> _Provided material_:
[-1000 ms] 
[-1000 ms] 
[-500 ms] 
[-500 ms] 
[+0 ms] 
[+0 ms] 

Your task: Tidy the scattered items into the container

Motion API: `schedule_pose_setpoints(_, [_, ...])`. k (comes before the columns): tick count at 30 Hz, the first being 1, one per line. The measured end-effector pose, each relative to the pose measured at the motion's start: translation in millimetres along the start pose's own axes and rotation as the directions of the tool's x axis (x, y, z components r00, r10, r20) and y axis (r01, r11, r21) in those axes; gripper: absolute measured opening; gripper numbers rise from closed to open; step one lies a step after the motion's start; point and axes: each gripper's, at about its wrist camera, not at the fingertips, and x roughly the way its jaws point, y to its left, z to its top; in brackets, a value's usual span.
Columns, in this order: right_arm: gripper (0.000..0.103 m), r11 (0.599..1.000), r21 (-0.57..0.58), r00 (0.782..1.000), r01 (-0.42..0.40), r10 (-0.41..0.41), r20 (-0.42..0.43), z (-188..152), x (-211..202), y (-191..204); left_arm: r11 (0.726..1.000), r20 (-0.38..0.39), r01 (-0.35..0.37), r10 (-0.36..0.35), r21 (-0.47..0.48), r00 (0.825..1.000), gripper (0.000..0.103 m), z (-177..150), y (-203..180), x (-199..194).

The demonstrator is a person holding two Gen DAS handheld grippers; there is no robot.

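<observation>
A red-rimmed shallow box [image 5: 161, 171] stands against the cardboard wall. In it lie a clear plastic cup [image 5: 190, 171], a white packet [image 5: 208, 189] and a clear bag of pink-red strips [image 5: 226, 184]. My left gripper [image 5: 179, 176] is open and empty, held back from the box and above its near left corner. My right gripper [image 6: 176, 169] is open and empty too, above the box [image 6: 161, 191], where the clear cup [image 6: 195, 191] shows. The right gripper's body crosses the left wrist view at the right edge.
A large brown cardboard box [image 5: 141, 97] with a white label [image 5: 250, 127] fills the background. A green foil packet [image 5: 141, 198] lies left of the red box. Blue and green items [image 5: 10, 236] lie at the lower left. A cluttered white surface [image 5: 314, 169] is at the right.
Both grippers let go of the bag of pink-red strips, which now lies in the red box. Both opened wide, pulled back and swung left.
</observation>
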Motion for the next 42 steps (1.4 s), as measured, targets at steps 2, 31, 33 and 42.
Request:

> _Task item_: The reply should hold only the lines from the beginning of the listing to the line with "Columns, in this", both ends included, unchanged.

> _Worked solution_:
[-1000 ms] 
[-1000 ms] 
[-500 ms] 
[-500 ms] 
[+0 ms] 
[+0 ms] 

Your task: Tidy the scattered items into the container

Motion API: `schedule_pose_setpoints(_, [_, ...])`. k (comes before the columns): tick count at 30 Hz, the first being 1, one per line. The measured end-effector pose, each relative to the pose measured at the motion's start: translation in millimetres along the start pose's own axes and rotation as the directions of the tool's x axis (x, y, z components r00, r10, r20) and y axis (r01, r11, r21) in those axes; gripper: absolute measured opening; gripper numbers rise from closed to open; step one lies a step after the motion's start; point and axes: each gripper's, at about its wrist camera, not at the fingertips, and x roughly the way its jaws point, y to its left, z to its top; in brackets, a value's usual span.
Columns, in this order: right_arm: gripper (0.000..0.103 m), r11 (0.599..1.000), r21 (-0.57..0.58), r00 (0.782..1.000), r01 (-0.42..0.40), r10 (-0.41..0.41), r20 (-0.42..0.43), z (-188..152), x (-211..202), y (-191..204); left_arm: r11 (0.726..1.000), r20 (-0.38..0.39), r01 (-0.35..0.37), r10 (-0.36..0.35), r21 (-0.47..0.48), r00 (0.825..1.000), gripper (0.000..0.103 m), z (-177..150), y (-203..180), x (-199..194).

There is no more to the answer.